## Available data:
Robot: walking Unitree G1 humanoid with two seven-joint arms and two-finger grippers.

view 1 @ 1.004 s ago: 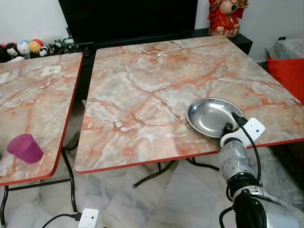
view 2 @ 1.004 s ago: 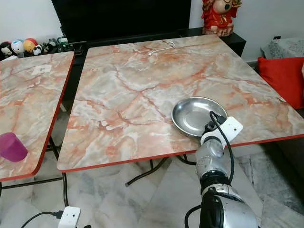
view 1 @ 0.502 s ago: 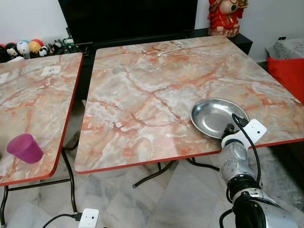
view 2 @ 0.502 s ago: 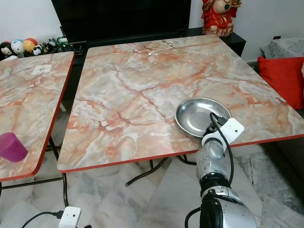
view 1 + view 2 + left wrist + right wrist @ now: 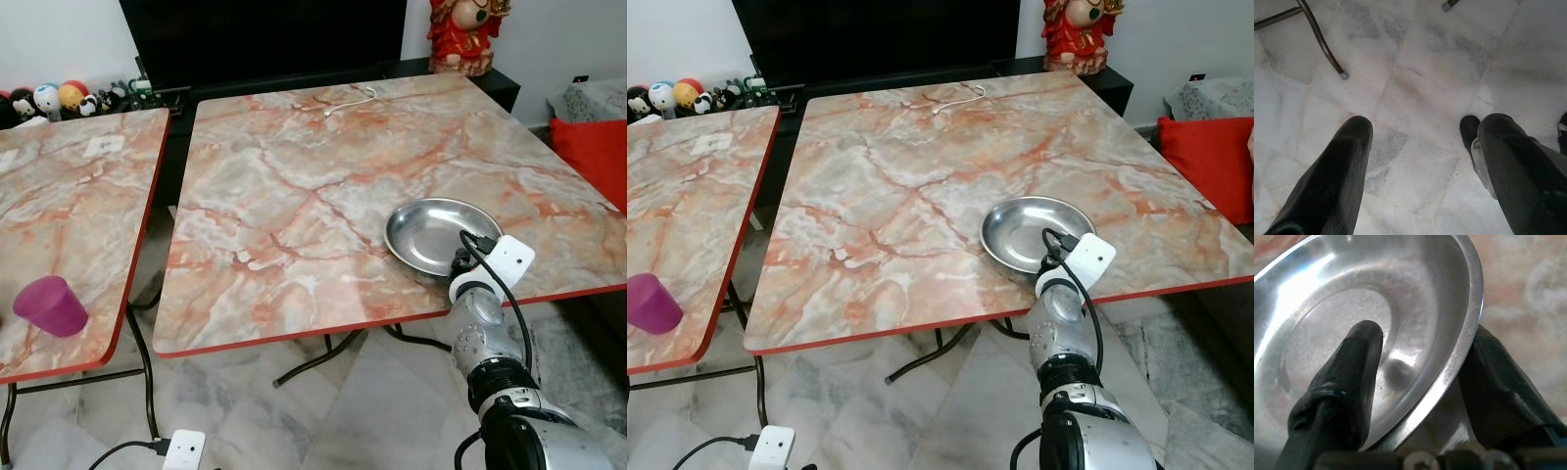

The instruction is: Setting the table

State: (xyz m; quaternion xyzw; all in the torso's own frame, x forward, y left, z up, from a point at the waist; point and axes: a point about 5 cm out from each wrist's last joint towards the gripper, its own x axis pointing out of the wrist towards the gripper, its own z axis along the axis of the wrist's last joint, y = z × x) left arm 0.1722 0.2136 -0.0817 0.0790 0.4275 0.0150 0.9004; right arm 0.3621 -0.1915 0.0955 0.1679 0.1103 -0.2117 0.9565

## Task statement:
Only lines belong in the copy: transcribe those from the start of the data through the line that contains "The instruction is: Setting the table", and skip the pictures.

## Completed exercise:
Robot: walking Unitree G1 humanoid with two seven-joint arms and two-finger grippers.

view 1 @ 1.004 s ago: 
view 2 @ 1.004 s ago: 
view 1 @ 0.502 s ago: 
view 2 @ 0.502 s ago: 
view 1 + view 2 + left wrist + right wrist @ now: 

The instruction is: Setting the table

Work on this exercise is finished.